• **TO DO**
Of all the lines in the entries below, give again exactly those starting at the line containing "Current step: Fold" and ending at the line containing "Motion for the", both ends included, and no others.

• **SUPPLIED RECORDS**

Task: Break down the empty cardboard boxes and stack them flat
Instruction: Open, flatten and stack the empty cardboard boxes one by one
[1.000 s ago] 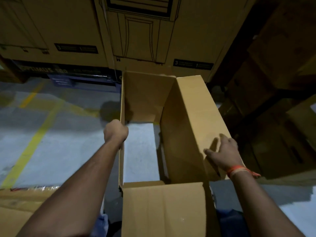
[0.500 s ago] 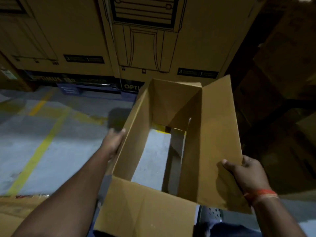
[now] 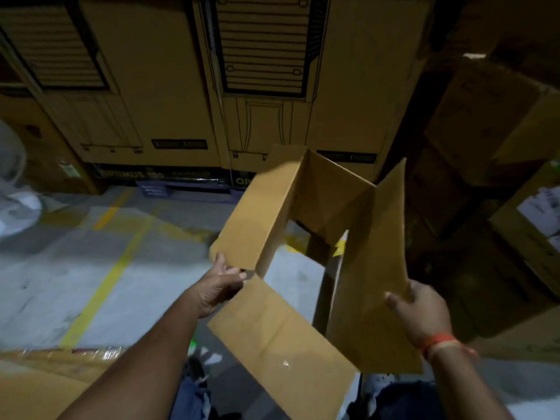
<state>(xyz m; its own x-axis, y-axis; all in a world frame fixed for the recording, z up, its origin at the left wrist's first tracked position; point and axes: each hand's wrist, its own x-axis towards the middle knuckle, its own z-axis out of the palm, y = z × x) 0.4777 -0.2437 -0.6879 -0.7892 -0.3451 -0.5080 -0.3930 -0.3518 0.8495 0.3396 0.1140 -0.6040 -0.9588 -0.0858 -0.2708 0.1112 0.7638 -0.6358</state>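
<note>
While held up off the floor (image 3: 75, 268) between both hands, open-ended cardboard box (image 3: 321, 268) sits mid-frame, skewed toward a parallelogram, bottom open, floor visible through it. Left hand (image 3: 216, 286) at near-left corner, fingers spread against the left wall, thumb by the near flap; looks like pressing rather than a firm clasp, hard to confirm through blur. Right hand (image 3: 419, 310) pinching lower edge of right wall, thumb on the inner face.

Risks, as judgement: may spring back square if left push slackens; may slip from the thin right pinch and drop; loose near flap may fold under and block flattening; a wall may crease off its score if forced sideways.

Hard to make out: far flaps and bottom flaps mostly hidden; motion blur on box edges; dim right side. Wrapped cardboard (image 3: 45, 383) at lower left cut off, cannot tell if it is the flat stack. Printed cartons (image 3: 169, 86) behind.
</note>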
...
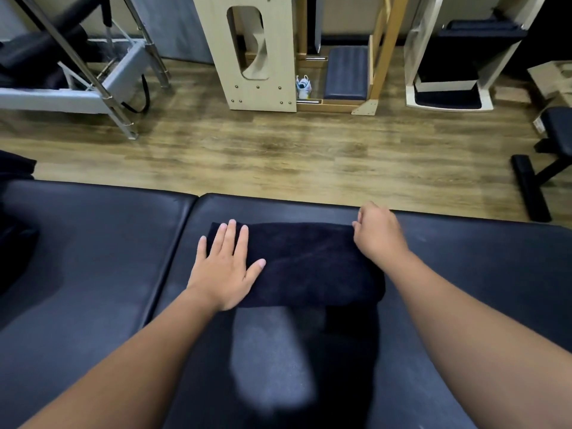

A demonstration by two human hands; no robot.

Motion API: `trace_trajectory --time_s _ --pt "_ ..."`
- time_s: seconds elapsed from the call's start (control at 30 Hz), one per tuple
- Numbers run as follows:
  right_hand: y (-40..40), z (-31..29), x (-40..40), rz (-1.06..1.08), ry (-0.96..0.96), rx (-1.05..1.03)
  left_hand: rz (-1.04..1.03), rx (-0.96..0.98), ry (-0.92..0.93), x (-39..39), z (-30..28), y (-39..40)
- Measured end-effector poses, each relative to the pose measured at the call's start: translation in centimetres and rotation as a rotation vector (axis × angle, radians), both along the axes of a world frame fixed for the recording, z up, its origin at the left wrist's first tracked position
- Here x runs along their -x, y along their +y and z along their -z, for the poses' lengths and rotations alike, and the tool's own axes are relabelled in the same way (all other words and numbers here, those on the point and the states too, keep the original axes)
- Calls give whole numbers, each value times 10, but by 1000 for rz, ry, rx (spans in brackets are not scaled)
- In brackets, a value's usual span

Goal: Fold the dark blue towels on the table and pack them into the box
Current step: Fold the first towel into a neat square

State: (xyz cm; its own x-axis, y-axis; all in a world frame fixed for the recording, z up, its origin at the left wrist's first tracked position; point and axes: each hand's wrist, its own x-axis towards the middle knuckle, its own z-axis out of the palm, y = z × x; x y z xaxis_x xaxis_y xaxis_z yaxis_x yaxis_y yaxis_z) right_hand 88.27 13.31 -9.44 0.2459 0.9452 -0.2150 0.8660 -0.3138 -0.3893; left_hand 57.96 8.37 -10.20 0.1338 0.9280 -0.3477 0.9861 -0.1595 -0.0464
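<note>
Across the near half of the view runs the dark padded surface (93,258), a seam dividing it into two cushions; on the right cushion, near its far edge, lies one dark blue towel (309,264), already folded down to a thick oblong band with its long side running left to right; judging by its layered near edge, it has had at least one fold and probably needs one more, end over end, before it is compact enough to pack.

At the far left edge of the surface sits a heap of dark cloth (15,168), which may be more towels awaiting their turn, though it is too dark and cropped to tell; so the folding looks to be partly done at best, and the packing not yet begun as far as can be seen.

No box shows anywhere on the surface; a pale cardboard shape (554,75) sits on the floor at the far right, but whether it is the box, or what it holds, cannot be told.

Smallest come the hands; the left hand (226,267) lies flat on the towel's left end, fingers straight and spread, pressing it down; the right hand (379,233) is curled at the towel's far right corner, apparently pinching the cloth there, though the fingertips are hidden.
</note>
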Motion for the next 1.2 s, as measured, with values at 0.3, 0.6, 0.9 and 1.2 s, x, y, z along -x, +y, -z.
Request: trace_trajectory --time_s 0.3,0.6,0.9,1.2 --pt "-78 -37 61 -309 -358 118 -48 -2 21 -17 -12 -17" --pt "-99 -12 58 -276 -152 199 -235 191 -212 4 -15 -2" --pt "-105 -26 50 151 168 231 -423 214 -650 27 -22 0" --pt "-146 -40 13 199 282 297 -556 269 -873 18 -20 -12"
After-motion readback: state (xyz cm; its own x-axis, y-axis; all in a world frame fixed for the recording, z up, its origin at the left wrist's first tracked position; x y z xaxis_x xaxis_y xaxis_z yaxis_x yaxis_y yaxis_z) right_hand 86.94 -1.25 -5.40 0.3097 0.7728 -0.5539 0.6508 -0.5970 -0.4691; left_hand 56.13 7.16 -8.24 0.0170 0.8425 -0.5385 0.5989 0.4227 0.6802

• **TASK RESULT**
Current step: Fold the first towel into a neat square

State: (xyz cm; its own x-axis, y-axis; all in a world frame fixed for the recording, z up, its origin at the left wrist's first tracked position; point and axes: each hand's wrist, its own x-axis towards the middle knuckle, its own z-axis out of the palm, y = z × x; x y z xaxis_x xaxis_y xaxis_z yaxis_x yaxis_y yaxis_z) right_hand 88.27 13.31 -9.44 0.2459 0.9452 -0.2150 0.8660 -0.3138 -0.3893; left_hand 57.96 8.37 -10.20 0.1338 0.9280 -0.3477 0.9861 -0.1595 -0.0464
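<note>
Across the near half of the view runs the dark padded surface (93,258), a seam dividing it into two cushions; on the right cushion, near its far edge, lies one dark blue towel (309,264), already folded down to a thick oblong band with its long side running left to right; judging by its layered near edge, it has had at least one fold and probably needs one more, end over end, before it is compact enough to pack.

At the far left edge of the surface sits a heap of dark cloth (15,168), which may be more towels awaiting their turn, though it is too dark and cropped to tell; so the folding looks to be partly done at best, and the packing not yet begun as far as can be seen.

No box shows anywhere on the surface; a pale cardboard shape (554,75) sits on the floor at the far right, but whether it is the box, or what it holds, cannot be told.

Smallest come the hands; the left hand (226,267) lies flat on the towel's left end, fingers straight and spread, pressing it down; the right hand (379,233) is curled at the towel's far right corner, apparently pinching the cloth there, though the fingertips are hidden.
</note>
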Motion for the next 1.2 s, as measured, with values at 0.3, 0.6, 0.9 and 1.2 s, x, y, z along -x, +y, -z.

No more work remains on this exercise.